A busca pelos desaparecidos em Mato Grosso do Sul e a angústia de quem os procura

Por dothCom Consultoria Digital

Mais de 600 pessoas desapareceram em 2016 no estado de Mato Grosso do Sul, de acordo com dados da Secretaria de Estado de Justiça e Segurança Pública (Sejusp). Até dezembro, foram computados 423 casos no Setor de Pessoas Desaparecidas (SPD), integrado à Delegacia Especializada de Repressão aos Crimes de Homicídio (DEH) de Campo Grande, que funciona há mais de 10 anos. Segundo a investigadora do SPD, Gisele Langwinski, a taxa de resolução é de mais de 98% e, mesmo assim, existem aqueles que não são solucionados.

A estudante Naiara Ribeiro Lucas desapareceu com o namorado em 2009, durante uma madrugada. A jovem, na época com 17 anos, foi vista pela última vez com Wellington Afonso dos Santos Aguerro, 14, em um ponto de ônibus na frente da casa dela, no bairro Nova Lima, em Campo Grande.
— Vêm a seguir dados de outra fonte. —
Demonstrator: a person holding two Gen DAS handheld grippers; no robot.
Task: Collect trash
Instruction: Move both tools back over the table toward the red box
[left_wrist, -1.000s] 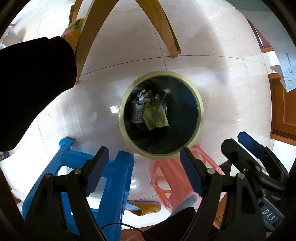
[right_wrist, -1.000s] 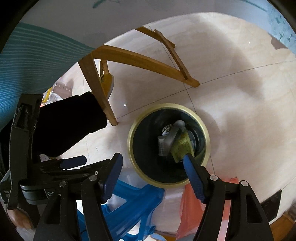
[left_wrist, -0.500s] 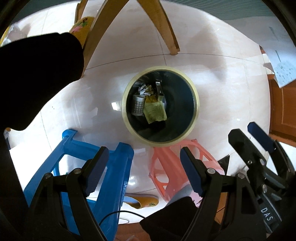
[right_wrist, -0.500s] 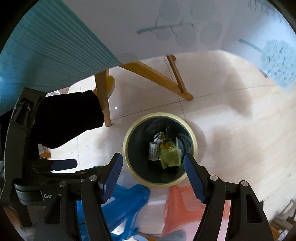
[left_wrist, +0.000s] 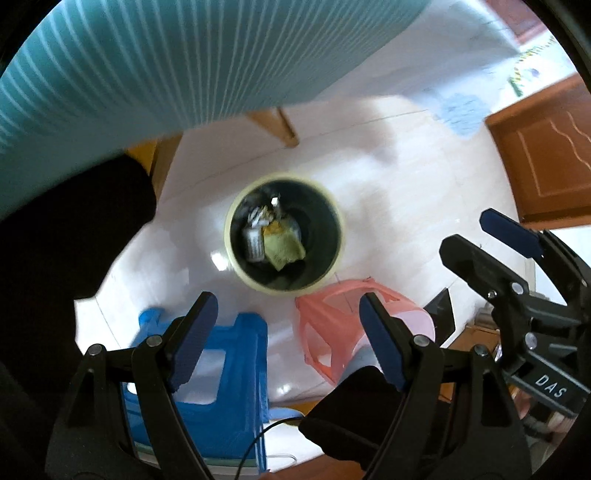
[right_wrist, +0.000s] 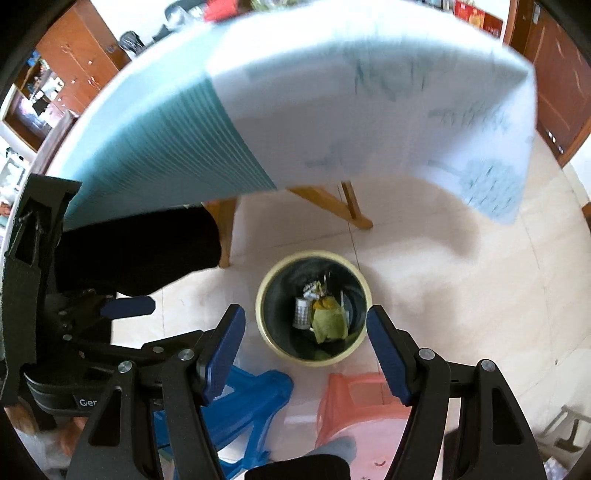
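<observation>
Both grippers — left gripper (left_wrist: 286, 321) and right gripper (right_wrist: 304, 334) — are wide open and hold nothing. The trash (right_wrist: 325, 319) lies inside the bin (right_wrist: 264, 295), under the table (right_wrist: 332, 92).

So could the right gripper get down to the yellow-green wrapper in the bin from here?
Probably yes: the right gripper hangs open above the bin, whose mouth is uncovered, with the wrapper lying on top. It sits deep inside, though.

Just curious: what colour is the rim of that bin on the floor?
Pale yellow, around a dark inside. The bin shows best in the right wrist view.
</observation>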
A costureira Neusa Ribeiro, mãe de Naiara, explica que a primeira atitude que tomou ao constatar que a filha sumiu, foi entrar em contato com a mãe de Wellington, Sueli Fernanda Afonso, para verificar se estavam juntos. Quando perceberam que os dois haviam desaparecido, foram até a polícia. “Fomos na delegacia umas 6 horas da manhã, porque até então a gente estava procurando por eles, achando que estavam por perto. Aí fomos lá e o delegado falou que eles deviam ter fugido juntos, que a gente devia esperar mais, mas o escrivão foi rápido e já registrou tudo”. A costureira afirma que descarta a hipótese de Naiara ter fugido com o namorado. “Minha menina não era assim. Ela era estudiosa, os professores gostavam dela, ela tinha um futuro promissor”.